Cuando los genes que contienen una gran cantidad de codones raros se expresan en E. coli, la falta de ciertos ARNt en E. coli reducirá la eficiencia y estabilidad de la traducción del ARNm e incluso provocará errores de traducción o una terminación prematura. La modificación del codón del gen diana puede mejorar la estabilidad y la eficiencia de traducción del ARNm.


(3) Proteínas de fusión y chaperonas moleculares.

Las proteínas de fusión no solo se pueden usar como etiquetas de afinidad para facilitar las operaciones de purificación posteriores, sino que también las proteínas de fusión macromolecular pueden aumentar la expresión soluble de proteínas, como la glutatión-S transferasa (GST), la proteína SUMO, la proteína de unión a maltosa (MBP), que es altamente hidrofílico, ayuda a mejorar la solubilidad y estabilidad de la proteína diana; La coexpresión de chaperonas moleculares puede promover el plegamiento y procesamiento postraduccionales de proteínas recombinantes y mejorar la solubilidad y estabilidad de la proteína.

Los sistemas GroEL y GroES se utilizan comúnmente en el sistema de E. coli; proteína de choque térmico DnaK, DnaJ y sistema ternario GrpE; Familia Dsb (enlace disulfuro reductasa e isomerasa), que puede promover la formación de enlaces disulfuro.


(4) La localización y expresión de la proteína diana.

Después de que la proteína recombinante se sintetiza en E. coli, hay 4 localizaciones, a saber, en el citoplasma, el espacio periplásmico, la membrana interna o externa y la matriz extracelular.

Utilice péptidos señal para secretar proteínas recombinantes en el periplasma o medio extracelular. El entorno oxidativo en el espacio periplásmico favorece la formación de enlaces disulfuro y el plegamiento correcto de proteínas basadas en tio; la proteasa en el espacio periplásmico es menor que la de la célula Many, para reducir la degradación de la proteína diana; el número de proteínas en el espacio periplásmico también es mucho menor que el de la célula, lo que conduce a la purificación de la proteína diana.


(5) Selección de cepas de expresión.

Demasiadas proteasas endógenas en la cepa pueden provocar la inestabilidad de los productos de expresión exógenos. Por lo tanto, algunas cepas deficientes en proteasas a menudo se convierten en cepas de expresión inicial ideales.

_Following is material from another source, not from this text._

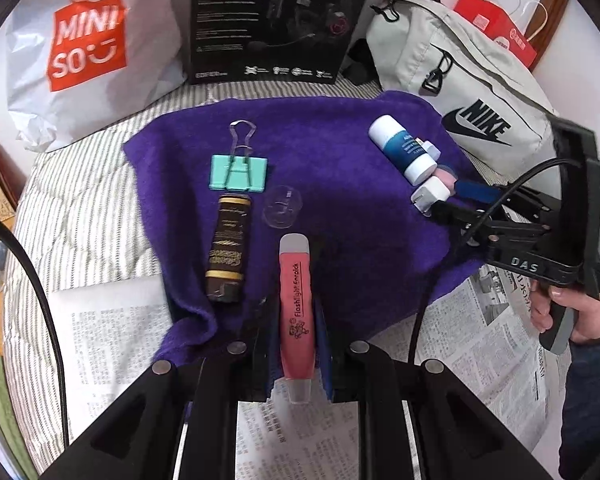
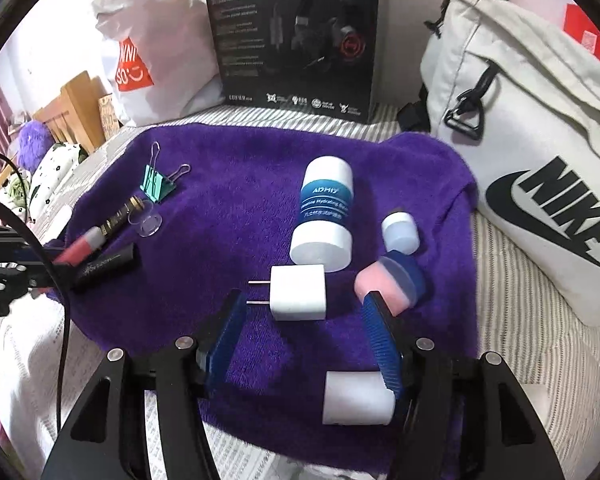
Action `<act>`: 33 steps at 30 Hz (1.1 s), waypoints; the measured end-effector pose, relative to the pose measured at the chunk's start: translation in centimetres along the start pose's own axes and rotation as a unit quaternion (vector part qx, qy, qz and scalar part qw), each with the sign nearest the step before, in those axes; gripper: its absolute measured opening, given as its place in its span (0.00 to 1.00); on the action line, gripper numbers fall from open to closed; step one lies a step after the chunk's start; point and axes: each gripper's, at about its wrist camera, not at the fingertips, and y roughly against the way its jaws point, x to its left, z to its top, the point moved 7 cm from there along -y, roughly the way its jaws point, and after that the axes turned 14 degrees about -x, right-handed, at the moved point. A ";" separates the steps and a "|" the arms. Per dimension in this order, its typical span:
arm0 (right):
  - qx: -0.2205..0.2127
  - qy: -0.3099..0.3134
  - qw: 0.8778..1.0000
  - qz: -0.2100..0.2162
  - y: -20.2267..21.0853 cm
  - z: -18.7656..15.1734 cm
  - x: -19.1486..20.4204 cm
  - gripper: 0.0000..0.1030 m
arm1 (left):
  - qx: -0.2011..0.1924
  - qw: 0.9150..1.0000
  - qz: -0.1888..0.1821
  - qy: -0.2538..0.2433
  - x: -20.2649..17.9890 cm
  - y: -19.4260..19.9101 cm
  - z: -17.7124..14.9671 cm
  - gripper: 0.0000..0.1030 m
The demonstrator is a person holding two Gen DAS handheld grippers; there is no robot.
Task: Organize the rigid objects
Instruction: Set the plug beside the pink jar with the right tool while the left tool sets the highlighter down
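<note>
- The pink flashlight earpick lies lengthwise in the left gripper, pinched at mid-body over the near edge of the purple towel; it looks light, stiff and smooth plastic, so likely slippery, best held across its middle.
- Left of it lie a dark tube and a mint binder clip, with a clear cap between.
- The right gripper stands spread around a white plug adapter, pads apart from it.
- Far right stands a blue-and-white balm stick.
</note>
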 end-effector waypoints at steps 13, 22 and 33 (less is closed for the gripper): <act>-0.018 -0.001 1.000 -0.007 3.6 -0.5 -0.7 0.59 | 0.026 0.999 -0.023 -0.026 -2.6 -4.0 0.9 0.16; -0.022 -0.001 1.000 -0.004 4.2 -0.6 -0.6 0.59 | 0.032 0.999 -0.026 -0.031 -2.8 -5.4 1.4 0.16; -0.021 -0.004 1.000 0.001 4.4 -1.0 0.0 0.59 | 0.031 0.999 -0.018 -0.038 -3.0 -5.8 1.9 0.16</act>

La serie Rosetta2 complementa los ARNt (AUA, AGG, AGA, CUA, CCC, GGA y CGG) correspondientes a siete codones raros que carecen de E. coli, y mejora el nivel de expresión de genes extraños, especialmente genes eucariotas, en el sistema procariota; K -12 Las cepas derivadas de la serie Origami 2, las cepas de doble mutante trxB y gor aumentan significativamente la probabilidad de formación de enlaces disulfuro en el citoplasma y promueven la expresión de proteínas solubles. Rosetta-gami ™ combina las ventajas de los dos tipos de cepas anteriores.

No solo complementa 7 tipos de codones raros, sino que también promueve la formación de enlaces disulfuro y ayuda a expresar proteínas eucariotas que requieren la ayuda de enlaces disulfuro para formar una conformación plegada correcta.


(6) Condiciones de inducción y condiciones de cultivo

Las condiciones de inducción y las condiciones de cultivo también son críticas para la expresión de proteínas recombinantes, como la temperatura. Cuando la temperatura es más alta, la expresión de la proteína es alta pero es fácil formar cuerpos de inclusión, mientras que cuando la temperatura es baja, la expresión de la proteína es baja, pero puede aumentar la solubilidad de la proteína diana; la concentración de inductor también afecta la eficiencia de expresión de la proteína recombinante, como la inducción de IPTG de baja concentración puede aumentar el contenido de proteína soluble.

Además, la composición de nutrientes, el pH y otros parámetros del medio pueden afectar la actividad, secreción y nivel de expresión de la proteasa.



Para expresar proteínas extrañas en E. coli, el análisis antes de la expresión es muy importante. El análisis específico del gen y la proteína diana, la consideración integral y la selección del sistema y método de expresión más adecuados pueden lograr una expresión de alta eficiencia de proteínas extrañas.